Medicaid Drug Rebate Fraud: Should it be an Enforcement Priority?
Medicaid has one very intuitive approach to keeping drug prices in check. Drug companies, under a law called the Medicaid Drug Rebate Program, must rebate Medicaid programs any money that resulted from the increased drug prices outpacing inflation. Inflation is benchmarked to either 1990, or the first year a drug came to market, which ever is later.
As an example of how this works, imagine a pharmaceutical company brought a new drug to market last year. If that drug cost $100 a dose when it was introduced last year, and the inflation rate over the past year was 2%, the maximum Medicaid would pay for that drug is $102 per dose. If the pharmaceutical company raised the drug’s price to $110 per dose, it would be required to rebate $8 per dose back to the various states’ Medicaid programs. A clear, common-sense way to shelter some of America’s most vulnerable from spikes in drug prices.
Failing to rebate that money could be a violation of the False Claims Act. The FCA is a law that allows private parties to sue those defrauding the government, in this case, the Medicaid program, and share in the government’s recovery. Whistleblowers rewards generally range from 15% to 30% of the total recovery amount.
A recent case shows how the Department of Justice can use the FCA to target those who aim to defraud Medicaid by violating the Drug Rebate Program’s provision.
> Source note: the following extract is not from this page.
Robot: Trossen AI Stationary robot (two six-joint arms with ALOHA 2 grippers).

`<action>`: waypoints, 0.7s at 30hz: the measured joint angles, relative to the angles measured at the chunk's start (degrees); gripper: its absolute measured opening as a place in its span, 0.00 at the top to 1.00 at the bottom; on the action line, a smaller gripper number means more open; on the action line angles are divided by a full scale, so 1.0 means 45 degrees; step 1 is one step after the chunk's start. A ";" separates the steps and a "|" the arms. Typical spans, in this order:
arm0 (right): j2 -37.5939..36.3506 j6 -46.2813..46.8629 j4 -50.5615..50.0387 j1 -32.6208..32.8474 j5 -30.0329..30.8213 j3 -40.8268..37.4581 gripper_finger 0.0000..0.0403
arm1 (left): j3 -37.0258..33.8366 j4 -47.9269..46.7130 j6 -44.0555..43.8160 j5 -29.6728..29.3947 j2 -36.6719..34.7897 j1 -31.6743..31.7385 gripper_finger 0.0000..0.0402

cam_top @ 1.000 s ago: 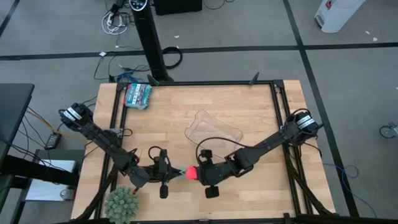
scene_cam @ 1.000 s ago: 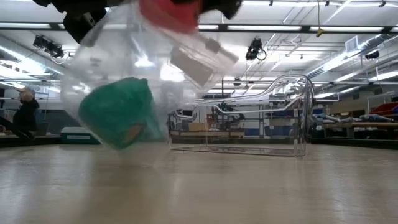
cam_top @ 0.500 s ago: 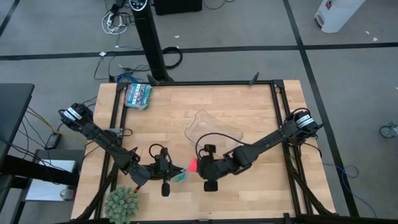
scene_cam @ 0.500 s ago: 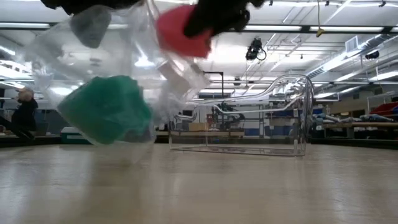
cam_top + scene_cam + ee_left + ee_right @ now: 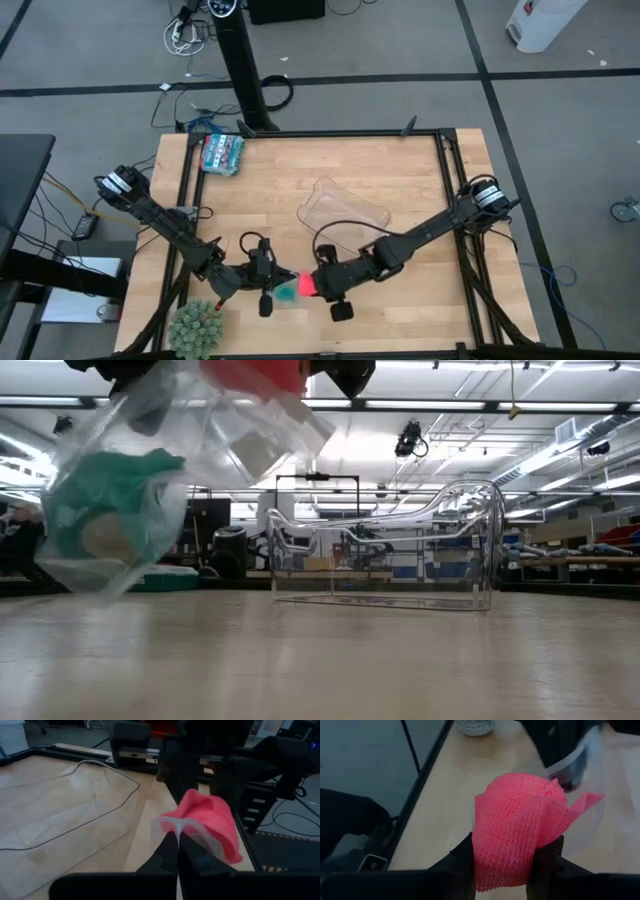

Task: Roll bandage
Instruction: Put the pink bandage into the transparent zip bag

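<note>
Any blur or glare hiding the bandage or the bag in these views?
Low view: clear bag is motion-smeared, ceiling lights glaring through it; bandage cropped at the frame's top. Right wrist view: bandage sharp, bag edge blurred. Left wrist view: clear tray shows faint reflections. High view: even light, no glare.

We are in a large robotics lab or workshop: a wooden surface (image 5: 400, 180) in a black metal frame stands on grey carpet tiles (image 5: 90, 50), cables (image 5: 190, 30) trail across the floor, and long ceiling strip lights (image 5: 480, 404) hang over distant workbenches (image 5: 580, 565).
</note>
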 joint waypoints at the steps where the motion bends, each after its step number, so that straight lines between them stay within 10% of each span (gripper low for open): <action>1: 0.0000 -0.0008 0.0034 0.0000 -0.0160 0.0000 0.72 | 0.0000 -0.0008 0.0000 0.0025 0.0000 0.0001 0.99; 6: 0.0000 -0.0178 -0.0153 -0.0067 0.1010 0.0000 0.72 | 0.0000 0.0009 0.0003 0.0015 0.0000 0.0010 0.99; 10: 0.0000 -0.0633 0.0419 -0.0331 -0.1370 0.0000 0.72 | -0.0005 0.0129 0.0015 0.0327 0.0001 -0.0010 0.99; 14: 0.0019 -0.0443 0.0251 -0.0330 0.0426 0.0000 0.72 | -0.0007 0.0262 0.0218 0.0295 -0.0005 0.0022 0.99; 18: 0.0015 -0.0459 0.0301 -0.0636 -0.1760 0.0000 0.72 | -0.0024 0.0270 0.0408 0.0380 0.0005 0.0005 0.99; 21: -0.0056 0.0521 -0.0384 -0.0517 0.0926 0.0005 0.72 | -0.0024 0.0507 0.0884 0.0335 0.0005 0.0039 0.99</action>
Focusing on the issue, and contributing adequate resources to it, would recover hundreds of millions of lost Medicaid dollars and fall in line with the administration’s goal to bring drug prices down.
Last week the United States joined a whistleblower’s lawsuit against a drug manufacturer called Mallinckrodt which makes Achtar. Achtar is an injection-based gel used to treat various diseases including infantile spasms, MS, and allergic reactions in the eye. The drug first came to market in the 1950s. In 2001, when Questcor, Mallinckrodt’s predecessor, acquired production of the drug, it cost $50 per 5ml vial. It now costs $40,000 per vial, an 80,000% increase in 19 years, or average, annual increases of roughly 42%. During those same 19 years, average annual inflation was about 2.01%.
According to the government’s complaint, Mallinckrodt paid timely rebates, but instead of pegging the inflation rate to 1990, when Achtar was already on the market, it pegged them to 2013, when CMS approved it for the treatment of additional diseases. In 2013 the cost of a vial of Achtar was already over $20,000. The government alleges that this practice cost various Medicaid programs, and thus American taxpayer, hundreds of millions of dollars.
The next step in the lawsuit is likely to be either Mallinckrodt answering the government’s complaint or moving to dismiss it.
The suit was originally brought by a whistleblower, James Landolt. Landolt worked at Mallinckrodt’s headquarters in Minnesota and was the Director of Internal Controls for the company. He filed his case in September 2018 and, as noted above, stands to share in any potential recovery.
Like this one, healthcare fraud schemes are often incredibly convoluted and opaque. Insider knowledge is essential to allowing authorities fight fraud on any sort of meaningful scale. This case would likely have never come about without Landolt bravely coming forward and filing it. Focusing on helping insiders root out fraud is an essential tool in fighting ever-rising drug prices, this case is a step in the right direction.